- What is required
Whenever a line of the listing contains the string "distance", return that line.

- Provided data
[Start of Attachment]

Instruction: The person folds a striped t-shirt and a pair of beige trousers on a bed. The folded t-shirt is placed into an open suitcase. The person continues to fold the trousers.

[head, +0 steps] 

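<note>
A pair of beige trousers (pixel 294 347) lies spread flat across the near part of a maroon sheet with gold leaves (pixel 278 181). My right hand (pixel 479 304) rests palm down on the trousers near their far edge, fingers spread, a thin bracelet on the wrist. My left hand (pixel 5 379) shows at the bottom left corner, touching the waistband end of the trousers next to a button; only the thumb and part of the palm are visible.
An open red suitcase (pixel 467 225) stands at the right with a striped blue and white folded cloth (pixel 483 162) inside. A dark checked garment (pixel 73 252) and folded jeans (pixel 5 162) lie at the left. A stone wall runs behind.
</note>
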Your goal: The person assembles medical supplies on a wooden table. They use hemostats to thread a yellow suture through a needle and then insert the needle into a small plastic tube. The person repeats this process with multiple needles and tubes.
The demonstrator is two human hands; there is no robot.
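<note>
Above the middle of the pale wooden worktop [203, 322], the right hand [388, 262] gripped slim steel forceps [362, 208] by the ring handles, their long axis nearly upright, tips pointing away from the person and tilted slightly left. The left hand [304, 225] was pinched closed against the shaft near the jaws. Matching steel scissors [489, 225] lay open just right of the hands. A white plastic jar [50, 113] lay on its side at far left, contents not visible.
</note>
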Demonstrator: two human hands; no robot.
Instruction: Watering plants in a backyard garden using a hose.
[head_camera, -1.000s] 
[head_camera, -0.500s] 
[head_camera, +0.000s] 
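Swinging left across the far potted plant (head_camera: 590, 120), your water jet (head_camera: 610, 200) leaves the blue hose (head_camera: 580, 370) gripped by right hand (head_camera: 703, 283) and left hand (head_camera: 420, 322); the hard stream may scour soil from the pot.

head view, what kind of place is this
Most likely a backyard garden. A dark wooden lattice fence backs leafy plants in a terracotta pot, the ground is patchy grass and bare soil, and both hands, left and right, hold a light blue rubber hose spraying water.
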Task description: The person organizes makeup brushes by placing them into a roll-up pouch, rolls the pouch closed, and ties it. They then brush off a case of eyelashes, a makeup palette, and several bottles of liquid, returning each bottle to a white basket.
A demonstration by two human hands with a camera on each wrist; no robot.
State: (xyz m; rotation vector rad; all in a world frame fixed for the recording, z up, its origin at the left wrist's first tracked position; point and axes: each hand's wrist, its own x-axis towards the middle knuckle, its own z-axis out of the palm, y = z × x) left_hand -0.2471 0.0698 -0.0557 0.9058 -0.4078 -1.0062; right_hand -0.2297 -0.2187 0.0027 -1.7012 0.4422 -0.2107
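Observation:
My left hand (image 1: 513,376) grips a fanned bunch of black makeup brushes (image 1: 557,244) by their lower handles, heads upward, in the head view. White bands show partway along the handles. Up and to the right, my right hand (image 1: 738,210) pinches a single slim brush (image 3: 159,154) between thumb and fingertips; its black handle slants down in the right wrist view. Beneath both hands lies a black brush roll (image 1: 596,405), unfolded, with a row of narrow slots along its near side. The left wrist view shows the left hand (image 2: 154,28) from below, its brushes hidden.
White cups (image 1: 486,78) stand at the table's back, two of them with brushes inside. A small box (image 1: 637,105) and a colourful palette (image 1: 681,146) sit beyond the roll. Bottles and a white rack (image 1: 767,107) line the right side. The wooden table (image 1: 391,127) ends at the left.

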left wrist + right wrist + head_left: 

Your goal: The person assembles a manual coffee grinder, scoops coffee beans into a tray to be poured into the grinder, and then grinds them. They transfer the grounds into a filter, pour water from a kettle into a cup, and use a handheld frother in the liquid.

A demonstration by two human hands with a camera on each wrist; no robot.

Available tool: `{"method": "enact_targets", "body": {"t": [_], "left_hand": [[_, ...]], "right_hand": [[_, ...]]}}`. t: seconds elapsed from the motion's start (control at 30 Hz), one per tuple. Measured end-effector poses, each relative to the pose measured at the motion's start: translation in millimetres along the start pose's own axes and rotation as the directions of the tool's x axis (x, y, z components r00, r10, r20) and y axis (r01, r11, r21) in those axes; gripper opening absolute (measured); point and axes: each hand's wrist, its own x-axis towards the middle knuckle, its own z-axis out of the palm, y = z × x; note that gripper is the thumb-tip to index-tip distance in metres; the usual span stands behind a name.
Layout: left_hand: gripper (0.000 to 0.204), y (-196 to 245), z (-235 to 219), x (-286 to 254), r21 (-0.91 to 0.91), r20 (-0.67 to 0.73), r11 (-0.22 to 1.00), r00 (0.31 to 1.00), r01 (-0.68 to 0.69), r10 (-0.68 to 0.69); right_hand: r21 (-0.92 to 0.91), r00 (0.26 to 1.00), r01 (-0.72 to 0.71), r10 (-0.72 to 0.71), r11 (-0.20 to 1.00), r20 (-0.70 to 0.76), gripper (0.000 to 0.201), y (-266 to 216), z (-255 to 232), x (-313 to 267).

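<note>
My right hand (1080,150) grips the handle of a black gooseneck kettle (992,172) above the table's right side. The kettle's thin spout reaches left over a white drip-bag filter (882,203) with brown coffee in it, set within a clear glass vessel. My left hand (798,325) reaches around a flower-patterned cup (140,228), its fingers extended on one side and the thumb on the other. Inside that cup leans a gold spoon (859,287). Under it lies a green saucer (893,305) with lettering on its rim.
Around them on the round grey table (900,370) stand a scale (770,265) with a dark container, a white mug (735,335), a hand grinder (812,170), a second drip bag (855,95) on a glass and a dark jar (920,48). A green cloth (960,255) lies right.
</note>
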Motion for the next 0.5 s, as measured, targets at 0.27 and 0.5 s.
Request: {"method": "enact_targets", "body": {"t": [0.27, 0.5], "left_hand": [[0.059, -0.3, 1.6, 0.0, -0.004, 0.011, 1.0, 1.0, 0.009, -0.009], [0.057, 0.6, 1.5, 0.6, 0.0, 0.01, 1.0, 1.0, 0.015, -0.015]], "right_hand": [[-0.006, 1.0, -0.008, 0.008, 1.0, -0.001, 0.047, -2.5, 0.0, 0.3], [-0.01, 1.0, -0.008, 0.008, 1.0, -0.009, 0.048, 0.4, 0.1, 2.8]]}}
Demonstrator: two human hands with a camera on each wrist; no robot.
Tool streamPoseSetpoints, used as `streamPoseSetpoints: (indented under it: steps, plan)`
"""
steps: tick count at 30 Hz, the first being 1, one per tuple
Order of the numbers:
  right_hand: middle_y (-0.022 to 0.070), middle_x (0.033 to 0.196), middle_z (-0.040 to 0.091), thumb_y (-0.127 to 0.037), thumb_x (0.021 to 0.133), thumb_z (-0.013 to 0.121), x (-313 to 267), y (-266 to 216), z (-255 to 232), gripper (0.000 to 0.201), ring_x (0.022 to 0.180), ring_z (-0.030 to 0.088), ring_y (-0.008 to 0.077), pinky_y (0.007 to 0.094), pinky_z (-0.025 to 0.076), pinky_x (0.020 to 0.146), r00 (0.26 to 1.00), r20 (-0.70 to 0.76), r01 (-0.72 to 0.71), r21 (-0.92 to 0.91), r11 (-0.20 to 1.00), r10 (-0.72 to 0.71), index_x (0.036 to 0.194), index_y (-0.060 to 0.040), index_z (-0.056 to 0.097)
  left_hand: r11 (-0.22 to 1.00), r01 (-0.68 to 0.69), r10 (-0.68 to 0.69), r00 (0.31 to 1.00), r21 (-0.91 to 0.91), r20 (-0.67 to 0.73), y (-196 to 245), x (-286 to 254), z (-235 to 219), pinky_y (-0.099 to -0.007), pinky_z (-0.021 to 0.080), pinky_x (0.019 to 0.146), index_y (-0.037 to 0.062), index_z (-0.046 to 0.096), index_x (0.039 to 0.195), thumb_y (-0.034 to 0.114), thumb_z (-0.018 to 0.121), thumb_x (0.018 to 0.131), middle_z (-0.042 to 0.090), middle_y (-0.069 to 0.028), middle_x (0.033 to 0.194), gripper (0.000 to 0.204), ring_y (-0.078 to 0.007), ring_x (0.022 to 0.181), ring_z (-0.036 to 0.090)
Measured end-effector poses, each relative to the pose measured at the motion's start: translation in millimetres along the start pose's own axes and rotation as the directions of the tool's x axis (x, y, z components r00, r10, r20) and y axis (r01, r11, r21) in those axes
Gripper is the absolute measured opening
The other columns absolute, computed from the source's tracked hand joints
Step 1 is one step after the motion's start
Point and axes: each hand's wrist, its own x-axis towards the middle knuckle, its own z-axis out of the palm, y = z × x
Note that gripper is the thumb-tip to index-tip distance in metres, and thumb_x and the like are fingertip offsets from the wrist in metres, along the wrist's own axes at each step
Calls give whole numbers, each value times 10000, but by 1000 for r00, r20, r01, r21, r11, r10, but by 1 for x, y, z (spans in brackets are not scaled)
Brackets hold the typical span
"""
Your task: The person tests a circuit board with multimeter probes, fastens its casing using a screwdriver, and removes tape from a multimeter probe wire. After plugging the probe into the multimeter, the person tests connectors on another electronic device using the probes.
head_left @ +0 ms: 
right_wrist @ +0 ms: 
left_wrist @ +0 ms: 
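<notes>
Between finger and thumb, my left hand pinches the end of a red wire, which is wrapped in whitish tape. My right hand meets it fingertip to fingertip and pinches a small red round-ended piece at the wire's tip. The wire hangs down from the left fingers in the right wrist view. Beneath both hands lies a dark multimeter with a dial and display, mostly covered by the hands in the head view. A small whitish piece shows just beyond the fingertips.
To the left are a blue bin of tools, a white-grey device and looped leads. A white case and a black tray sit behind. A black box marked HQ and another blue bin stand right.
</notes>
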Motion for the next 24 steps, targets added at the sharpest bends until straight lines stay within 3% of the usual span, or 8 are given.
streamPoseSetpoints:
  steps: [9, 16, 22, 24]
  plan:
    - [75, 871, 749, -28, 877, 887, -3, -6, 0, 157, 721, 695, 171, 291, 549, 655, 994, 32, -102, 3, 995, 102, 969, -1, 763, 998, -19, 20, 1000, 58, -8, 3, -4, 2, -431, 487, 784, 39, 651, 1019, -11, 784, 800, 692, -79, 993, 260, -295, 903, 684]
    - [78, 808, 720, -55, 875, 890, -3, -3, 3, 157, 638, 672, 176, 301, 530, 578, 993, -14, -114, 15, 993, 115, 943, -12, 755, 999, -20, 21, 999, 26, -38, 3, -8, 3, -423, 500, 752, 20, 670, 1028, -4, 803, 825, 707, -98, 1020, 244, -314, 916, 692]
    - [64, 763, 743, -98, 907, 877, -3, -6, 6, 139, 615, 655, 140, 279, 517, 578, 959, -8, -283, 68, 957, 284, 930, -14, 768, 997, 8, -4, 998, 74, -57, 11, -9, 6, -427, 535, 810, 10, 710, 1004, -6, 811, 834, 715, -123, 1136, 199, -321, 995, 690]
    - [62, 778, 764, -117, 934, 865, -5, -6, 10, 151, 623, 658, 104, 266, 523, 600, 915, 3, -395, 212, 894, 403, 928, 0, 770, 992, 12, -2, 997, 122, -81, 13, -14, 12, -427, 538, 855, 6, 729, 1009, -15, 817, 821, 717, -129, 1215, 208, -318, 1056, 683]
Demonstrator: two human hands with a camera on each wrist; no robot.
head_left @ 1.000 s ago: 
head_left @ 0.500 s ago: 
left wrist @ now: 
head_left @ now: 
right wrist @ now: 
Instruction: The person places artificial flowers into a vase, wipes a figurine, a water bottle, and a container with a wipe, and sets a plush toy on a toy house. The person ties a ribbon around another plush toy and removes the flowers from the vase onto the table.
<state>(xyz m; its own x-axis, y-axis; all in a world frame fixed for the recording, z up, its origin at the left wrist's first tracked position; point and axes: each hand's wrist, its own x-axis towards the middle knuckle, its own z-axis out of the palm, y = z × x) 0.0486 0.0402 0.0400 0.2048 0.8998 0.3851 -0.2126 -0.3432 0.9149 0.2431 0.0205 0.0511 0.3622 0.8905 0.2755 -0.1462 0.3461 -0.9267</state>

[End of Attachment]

- Answer below
Available tool: `{"method": "enact_targets", "body": {"t": [_], "left_hand": [[_, ...]], "right_hand": [[_, ...]]}}`. t: seconds elapsed from the motion's start (control at 30 Hz), one per tuple. Measured end-effector poses, each relative to the pose measured at the motion's start: translation in millimetres along the start pose's own axes and rotation as the directions of the tool's x axis (x, y, z components r00, r10, r20) and y axis (r01, r11, r21) in those axes; gripper opening absolute (measured); point and axes: each hand's wrist, its own x-axis towards the middle knuckle, its own z-axis out of the palm, y = z × x; note that gripper is the thumb-tip to index-tip distance in metres; the usual span stands behind a name.
Note that gripper is the thumb-tip to index-tip distance in metres, and thumb_x and the like are fingertip offsets from the wrist in metres, along the wrist's own axes at each step

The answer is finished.